As our plans to drive from Southern California to the Pacific Northwest started to firm up, Chuck took to Google Maps and planned a route. That process starts with entering the staring point (La Quinta, California) and the ending point (Seattle, Washington), determining the drive time (about 20 hours), then chopping the route up according to reasonable drive times (somewhere between 8 and 12 hours in a day) and interesting places to stop.
Eight hours north of La Quinta, straight up I-5, is the bay area. Now to most, the San Francisco area might evoke images of the Golden Gate Bridge, streetcars, and the Transamerica Pyramid building. For us, it meant (hands down) wine country and stop number 1.
Twice in 2013 we visited wine country (in July and again in October). We love California’s wine country. We love the climate, we love the scenery, we love the variety of towns from fancy to funky, but mostly we love the wine. There’s nothing quite like a wine tasting, particularly the discovery of a new favorite, and there is a practically limitless opportunity to discover here.

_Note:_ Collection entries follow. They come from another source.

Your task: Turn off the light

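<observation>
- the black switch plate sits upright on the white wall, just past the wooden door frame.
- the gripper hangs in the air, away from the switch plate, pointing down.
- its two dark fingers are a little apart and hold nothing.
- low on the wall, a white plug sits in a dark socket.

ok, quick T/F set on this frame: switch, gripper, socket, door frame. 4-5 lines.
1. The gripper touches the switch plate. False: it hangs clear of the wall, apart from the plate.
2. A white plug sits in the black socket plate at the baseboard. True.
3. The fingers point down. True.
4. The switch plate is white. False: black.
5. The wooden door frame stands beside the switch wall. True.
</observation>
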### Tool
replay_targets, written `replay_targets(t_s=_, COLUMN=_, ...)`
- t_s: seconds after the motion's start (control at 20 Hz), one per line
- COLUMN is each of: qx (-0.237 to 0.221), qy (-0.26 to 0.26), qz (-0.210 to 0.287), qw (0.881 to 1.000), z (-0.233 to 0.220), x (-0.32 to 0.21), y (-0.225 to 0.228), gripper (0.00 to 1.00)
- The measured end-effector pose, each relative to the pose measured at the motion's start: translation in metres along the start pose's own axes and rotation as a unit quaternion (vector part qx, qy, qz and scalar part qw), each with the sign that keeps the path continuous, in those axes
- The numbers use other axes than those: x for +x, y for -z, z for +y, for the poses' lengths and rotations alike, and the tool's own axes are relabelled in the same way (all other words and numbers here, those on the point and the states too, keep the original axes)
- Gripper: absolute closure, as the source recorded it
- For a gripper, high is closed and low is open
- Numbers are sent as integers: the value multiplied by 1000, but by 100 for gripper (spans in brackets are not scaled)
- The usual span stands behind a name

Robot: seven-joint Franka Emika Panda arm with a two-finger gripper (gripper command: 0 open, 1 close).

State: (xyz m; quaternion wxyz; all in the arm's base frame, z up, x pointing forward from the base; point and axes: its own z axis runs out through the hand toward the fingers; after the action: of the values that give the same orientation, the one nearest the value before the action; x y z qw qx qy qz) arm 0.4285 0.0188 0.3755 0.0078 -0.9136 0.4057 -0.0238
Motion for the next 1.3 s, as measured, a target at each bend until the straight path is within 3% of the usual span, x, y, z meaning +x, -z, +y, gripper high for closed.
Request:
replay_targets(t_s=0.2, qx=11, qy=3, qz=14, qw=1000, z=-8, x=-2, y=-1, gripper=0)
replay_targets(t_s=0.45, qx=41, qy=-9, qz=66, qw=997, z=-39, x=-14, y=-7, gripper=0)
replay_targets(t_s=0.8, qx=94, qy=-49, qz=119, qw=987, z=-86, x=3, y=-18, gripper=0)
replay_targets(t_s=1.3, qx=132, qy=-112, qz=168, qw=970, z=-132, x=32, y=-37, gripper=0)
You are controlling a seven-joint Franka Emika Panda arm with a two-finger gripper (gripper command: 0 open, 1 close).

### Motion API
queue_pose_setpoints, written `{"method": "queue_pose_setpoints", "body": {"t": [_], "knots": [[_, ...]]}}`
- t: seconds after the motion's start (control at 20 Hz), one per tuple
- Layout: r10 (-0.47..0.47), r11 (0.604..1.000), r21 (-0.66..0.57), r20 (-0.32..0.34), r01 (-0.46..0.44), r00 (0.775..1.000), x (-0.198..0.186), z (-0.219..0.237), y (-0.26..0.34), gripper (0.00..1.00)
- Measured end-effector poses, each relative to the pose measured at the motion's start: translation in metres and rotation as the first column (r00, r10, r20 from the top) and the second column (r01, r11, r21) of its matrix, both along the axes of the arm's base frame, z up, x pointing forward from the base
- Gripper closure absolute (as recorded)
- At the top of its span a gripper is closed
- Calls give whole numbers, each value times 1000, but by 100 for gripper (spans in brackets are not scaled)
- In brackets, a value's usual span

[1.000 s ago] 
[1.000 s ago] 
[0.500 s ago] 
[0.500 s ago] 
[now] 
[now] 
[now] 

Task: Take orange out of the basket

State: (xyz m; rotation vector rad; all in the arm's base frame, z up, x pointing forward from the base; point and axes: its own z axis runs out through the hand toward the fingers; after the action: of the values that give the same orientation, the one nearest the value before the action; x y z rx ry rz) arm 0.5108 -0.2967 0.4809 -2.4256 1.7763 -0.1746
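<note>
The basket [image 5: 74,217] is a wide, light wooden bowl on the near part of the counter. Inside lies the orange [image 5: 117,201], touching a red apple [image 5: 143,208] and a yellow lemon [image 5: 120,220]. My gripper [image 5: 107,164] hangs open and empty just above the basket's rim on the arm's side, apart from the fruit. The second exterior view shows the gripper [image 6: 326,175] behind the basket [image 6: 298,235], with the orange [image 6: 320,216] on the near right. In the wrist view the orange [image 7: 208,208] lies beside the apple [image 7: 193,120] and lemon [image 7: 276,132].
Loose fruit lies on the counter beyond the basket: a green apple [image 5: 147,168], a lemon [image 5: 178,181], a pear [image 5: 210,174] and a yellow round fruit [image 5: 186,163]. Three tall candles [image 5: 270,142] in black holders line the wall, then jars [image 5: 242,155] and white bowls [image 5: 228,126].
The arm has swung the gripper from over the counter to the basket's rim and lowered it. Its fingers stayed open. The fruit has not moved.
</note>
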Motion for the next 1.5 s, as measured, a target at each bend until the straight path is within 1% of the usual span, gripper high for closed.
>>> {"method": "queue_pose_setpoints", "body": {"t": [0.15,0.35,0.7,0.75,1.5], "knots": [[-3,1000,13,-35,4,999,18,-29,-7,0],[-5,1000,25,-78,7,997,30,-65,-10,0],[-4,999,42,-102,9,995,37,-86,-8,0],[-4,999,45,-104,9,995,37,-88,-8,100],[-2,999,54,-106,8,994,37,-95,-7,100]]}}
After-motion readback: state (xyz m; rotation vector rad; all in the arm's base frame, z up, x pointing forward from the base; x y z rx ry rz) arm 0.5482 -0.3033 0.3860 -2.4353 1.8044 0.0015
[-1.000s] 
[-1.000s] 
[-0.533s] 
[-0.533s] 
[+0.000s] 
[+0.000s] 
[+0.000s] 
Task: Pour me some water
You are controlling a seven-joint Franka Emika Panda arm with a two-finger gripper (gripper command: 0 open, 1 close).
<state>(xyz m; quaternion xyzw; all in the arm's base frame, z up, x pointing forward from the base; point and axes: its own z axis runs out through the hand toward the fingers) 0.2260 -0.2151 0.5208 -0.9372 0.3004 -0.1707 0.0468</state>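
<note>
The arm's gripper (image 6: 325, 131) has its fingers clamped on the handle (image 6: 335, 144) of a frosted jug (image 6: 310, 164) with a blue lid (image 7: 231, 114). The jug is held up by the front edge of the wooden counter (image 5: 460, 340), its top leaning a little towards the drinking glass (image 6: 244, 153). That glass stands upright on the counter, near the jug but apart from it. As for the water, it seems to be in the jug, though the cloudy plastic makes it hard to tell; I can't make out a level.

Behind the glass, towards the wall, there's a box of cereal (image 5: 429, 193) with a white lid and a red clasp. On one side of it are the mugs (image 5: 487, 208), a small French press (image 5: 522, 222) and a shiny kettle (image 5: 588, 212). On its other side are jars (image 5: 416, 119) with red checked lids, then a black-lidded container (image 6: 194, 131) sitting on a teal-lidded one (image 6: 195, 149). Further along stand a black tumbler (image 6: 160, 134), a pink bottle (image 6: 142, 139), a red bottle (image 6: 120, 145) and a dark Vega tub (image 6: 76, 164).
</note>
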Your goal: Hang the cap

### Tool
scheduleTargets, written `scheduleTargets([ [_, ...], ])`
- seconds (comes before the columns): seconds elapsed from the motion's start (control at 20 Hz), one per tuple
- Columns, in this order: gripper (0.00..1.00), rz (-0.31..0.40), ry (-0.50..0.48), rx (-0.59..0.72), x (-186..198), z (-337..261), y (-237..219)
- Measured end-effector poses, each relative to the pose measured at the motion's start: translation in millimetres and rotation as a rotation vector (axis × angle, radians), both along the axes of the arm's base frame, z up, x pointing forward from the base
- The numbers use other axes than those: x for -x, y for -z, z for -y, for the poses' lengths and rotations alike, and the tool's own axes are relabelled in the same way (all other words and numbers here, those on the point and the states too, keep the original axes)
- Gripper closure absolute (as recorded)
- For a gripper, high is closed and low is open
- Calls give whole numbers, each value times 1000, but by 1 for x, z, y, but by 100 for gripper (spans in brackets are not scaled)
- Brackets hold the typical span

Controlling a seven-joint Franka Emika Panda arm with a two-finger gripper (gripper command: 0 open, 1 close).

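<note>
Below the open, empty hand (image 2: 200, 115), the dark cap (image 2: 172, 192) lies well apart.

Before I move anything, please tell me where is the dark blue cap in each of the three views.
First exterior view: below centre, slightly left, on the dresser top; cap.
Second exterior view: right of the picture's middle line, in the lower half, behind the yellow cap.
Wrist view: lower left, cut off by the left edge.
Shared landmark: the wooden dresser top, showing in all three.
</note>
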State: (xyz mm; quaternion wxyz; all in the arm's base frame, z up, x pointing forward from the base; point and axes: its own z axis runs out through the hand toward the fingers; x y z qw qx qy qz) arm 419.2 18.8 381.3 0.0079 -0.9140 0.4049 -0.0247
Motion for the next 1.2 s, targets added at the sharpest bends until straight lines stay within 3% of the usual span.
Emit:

California wine country, by this blog’s definition, is the Napa and Sonoma valleys and the surrounding area. These 2 principle valleys make something of a V shape, with the towns that bear their names toward the bottom of the V. Each are their own wine appellation, 2 of the 6 or so that make this America’s premier wine-producing region. There are perhaps hundreds of wineries in the Napa and Sonoma valleys, not to mention all those in the surrounding appellations.
But if you have only one day to spend in the area, as we did, which deserves your attention, Napa or Sonoma?
The Fremont Diner: Our Favorite Breakfast in California Wine Country
Obviously if you have a favorite wine, visit that winery and their nearby neighbors (don’t hesitate to ask your favorite winery for recommendations: they all seem to collaborate nicely with other area wineries). Unfortunately we have about a half dozen favorite wines between Napa and Sonoma, so it required some narrowing down for us.
If you’ve never been, and you don’t have a favorite, here’s our take on Napa versus Sonoma: Napa is a big Marriott and Sonoma is a small family-owned hotel. This isn’t meant as an indictment either way: sometimes we like to stay in fancy chain hotels, sometimes we like to stay in interesting local hotels. If your idea of a visit to California wine country is high-end fine dining and limousine rides between your wine tastings, then the Napa Valley will probably better suit you. If you like to rub shoulders with cowboy-boot-wearing wine makers and eat drip-down-your-fingers food, then Sonoma will probably better suit you.
That’s not to say there aren’t small, eclectic wineries in Napa, nor big fancy wineries in Sonoma. The really fun thing about a visit to Napa and Sonoma is finding your flavor: of both wine and the wine-loving lifestyle. Cheers!